Adam Interviews Local Preservationist

Adam Interviews

Steve Jordan champions the Landmark Society through his voice and talent.

His trade is windows.

Jordan can perform window work on older homes with a similar hand as the original builder’s.

His work along with that of like-minded craftsmen and women have propelled the Landmark Society mission that has preserved much of the varied and stunning architecture we see within hundreds and hundreds of homes in and around Rochester.

Jordan and the Landmark Society are now encouraging people interested in learning a trade to get their feet wet through a program designed to nudge more people into a profession that can forward the preservation of Rochester’s history. 

You can learn more about those programs here.

Jordan sat down with Adam Chodak in a historic home on Vick Park A in Rochester to talk about his work and the difference between restoration and renovation.

Adam: How did you get into historical renovation?

Jordan: When I went to college, I took a job with a contractor working in a neighborhood similar to this neighborhood with 1900 to 1930 homes and learned to really to love the architecture and talent that went into to make them to what they were.

Adam: What is about old homes that you’re attracted to?

Jordan: I like the intricacy of the components used to make them what they are, the wonderful porches, the mixture of textures, whether you shingles in a gable and siding below that and lattice below that, that mixture of textures I really like. I also like the cohesiveness of old neighborhoods. I like to look down the street and see a whole line of porches and envision a hot night in the summer when people sat out on the porches and everyone knew each other and if some child acted up a mother or father would grab that child by the ear and drag him back to his parents, everyone knew everyone and I just love the idea of that.

Adam: What did you think of the architecture when you got to Rochester?

Jordan: The wonderful thing about Rochester is that it has almost every style, the beginning of the 19th century until now.

Adam: Has the HGTV culture helped you spread that message?

Jordan: In some ways, it’s good for the industry and in some ways it’s bad. If you think in 30 minutes, they can do a complete turnover of a junky property into a beautiful property, that 30 minutes in reality is six months and I think a lot of people expect too much.

Adam: You’re interested in trades. What does that mean?

Jordan: I’m interested in the traditional building trades. Those are the trades that it took to build this house, like carpenters who know how to use the materials and if they don’t have the materials, they know how to substitute for them in a world where all of these things forgotten … Slate roofers and tile roofers and sheet metal specialists all these trades are necessary to maintain these old houses and unfortunately there aren’t many young people going into these trades. 

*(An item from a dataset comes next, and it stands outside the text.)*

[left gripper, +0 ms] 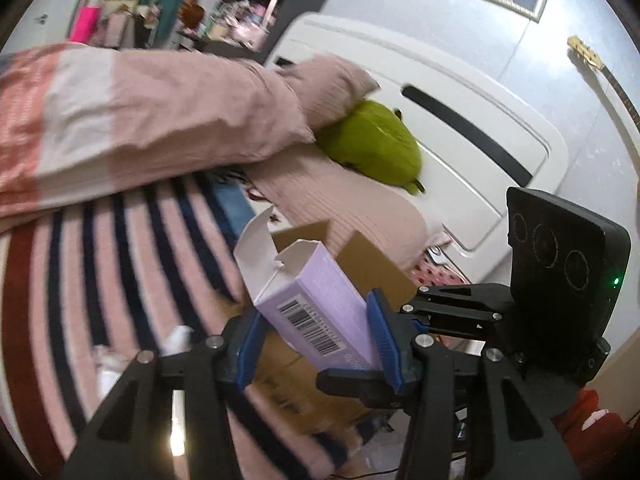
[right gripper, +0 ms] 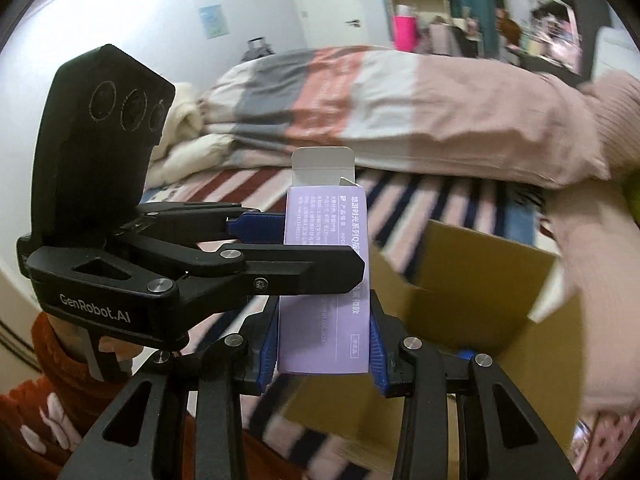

Adam: What would be your message to someone who has an older home and they’re debating a modern renovation or restoration?

Jordan: I know a lot of people who would say, “Don’t touch that bathroom. Don’t touch that kitchen,” but that’s a personal thing and I’m not purist about it, if someone wants a modern kitchen or a modern bathroom, generally speaking I don’t have a problem with that, but I do want them to maintain the outside appearance as best as possible.